> _What is expected_
Once you have located the line containing "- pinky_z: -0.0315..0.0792" in the material below, return it exactly along with each line after it through the line containing "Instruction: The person".

> _Material provided_
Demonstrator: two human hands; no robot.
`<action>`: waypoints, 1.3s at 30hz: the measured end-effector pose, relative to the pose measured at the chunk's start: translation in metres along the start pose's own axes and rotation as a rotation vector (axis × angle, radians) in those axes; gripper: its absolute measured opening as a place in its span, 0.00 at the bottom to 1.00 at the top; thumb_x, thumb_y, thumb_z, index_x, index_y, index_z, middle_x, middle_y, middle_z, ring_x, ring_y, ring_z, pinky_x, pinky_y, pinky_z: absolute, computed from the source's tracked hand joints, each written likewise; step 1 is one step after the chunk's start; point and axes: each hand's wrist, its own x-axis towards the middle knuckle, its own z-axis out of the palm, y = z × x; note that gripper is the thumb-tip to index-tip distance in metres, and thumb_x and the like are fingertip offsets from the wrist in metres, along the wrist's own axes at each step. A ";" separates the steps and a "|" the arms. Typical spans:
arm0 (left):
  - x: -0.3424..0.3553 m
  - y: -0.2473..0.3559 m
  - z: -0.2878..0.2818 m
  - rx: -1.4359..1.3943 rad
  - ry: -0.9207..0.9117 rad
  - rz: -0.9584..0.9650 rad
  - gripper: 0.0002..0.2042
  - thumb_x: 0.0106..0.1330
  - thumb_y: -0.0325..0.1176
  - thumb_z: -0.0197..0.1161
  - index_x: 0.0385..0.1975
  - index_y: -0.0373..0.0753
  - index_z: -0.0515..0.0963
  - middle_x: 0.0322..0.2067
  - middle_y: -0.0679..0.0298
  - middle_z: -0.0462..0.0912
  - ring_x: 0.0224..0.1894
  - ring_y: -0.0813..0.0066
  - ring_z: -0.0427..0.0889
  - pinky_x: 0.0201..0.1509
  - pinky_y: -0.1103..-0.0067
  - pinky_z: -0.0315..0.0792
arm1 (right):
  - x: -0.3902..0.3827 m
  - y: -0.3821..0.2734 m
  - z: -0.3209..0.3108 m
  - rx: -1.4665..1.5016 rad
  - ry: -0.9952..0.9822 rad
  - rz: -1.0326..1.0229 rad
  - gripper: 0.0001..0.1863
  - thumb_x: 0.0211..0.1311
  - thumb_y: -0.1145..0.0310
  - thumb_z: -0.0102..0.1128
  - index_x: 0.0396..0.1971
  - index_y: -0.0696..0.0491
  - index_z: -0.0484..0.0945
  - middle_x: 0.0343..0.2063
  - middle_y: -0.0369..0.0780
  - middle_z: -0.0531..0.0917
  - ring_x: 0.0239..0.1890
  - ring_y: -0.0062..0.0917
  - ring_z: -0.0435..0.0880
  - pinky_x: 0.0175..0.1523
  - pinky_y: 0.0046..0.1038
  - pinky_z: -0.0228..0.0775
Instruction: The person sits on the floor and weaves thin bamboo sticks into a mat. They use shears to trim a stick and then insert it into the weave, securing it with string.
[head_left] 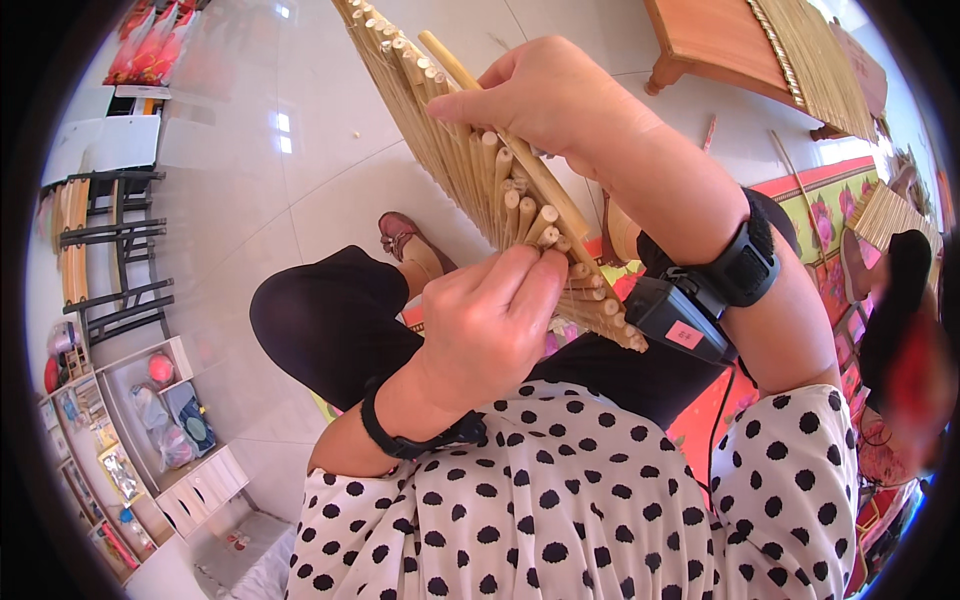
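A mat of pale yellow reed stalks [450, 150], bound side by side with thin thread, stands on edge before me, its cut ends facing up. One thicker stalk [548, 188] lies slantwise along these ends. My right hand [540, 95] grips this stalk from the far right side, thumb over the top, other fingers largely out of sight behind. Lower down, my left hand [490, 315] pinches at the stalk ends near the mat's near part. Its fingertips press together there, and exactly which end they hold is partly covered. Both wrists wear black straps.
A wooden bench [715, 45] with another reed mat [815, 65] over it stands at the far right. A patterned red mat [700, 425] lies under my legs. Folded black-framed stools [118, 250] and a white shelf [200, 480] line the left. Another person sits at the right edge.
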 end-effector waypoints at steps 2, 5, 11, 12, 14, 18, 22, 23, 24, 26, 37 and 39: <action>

> _Exercise answer_
  - pinky_z: -0.0315..0.0792
arm1 (right):
  - x: -0.3902..0.3827 m
  - y: -0.3821..0.2734 m
  - z: -0.3209..0.3108 m
  - rx: -1.4665..1.5016 rad
  - ry: -0.9952..0.9822 rad
  - rz: -1.0326..1.0229 rad
  - gripper: 0.0001..0.1863
  - thumb_x: 0.0211..0.1311
  - thumb_y: -0.1145..0.0310
  - thumb_z: -0.0102..0.1128
  - index_x: 0.0396..0.1971
  - index_y: -0.0696..0.0491
  - index_z: -0.0484..0.0945
  - middle_x: 0.0343..0.2063
  - middle_y: -0.0369..0.0780
  - middle_z: -0.0531..0.0917
  - ring_x: 0.0239..0.1890
  - ring_y: -0.0062..0.0917
  - ring_z: -0.0435..0.0880
  - pinky_x: 0.0175..0.1523
  - pinky_y: 0.0046..0.1038
  - pinky_z: -0.0228..0.0775
Instruction: The person sits on the floor and weaves thin bamboo sticks into a mat. They use shears to trim a stick and then insert it into the weave, securing it with string.

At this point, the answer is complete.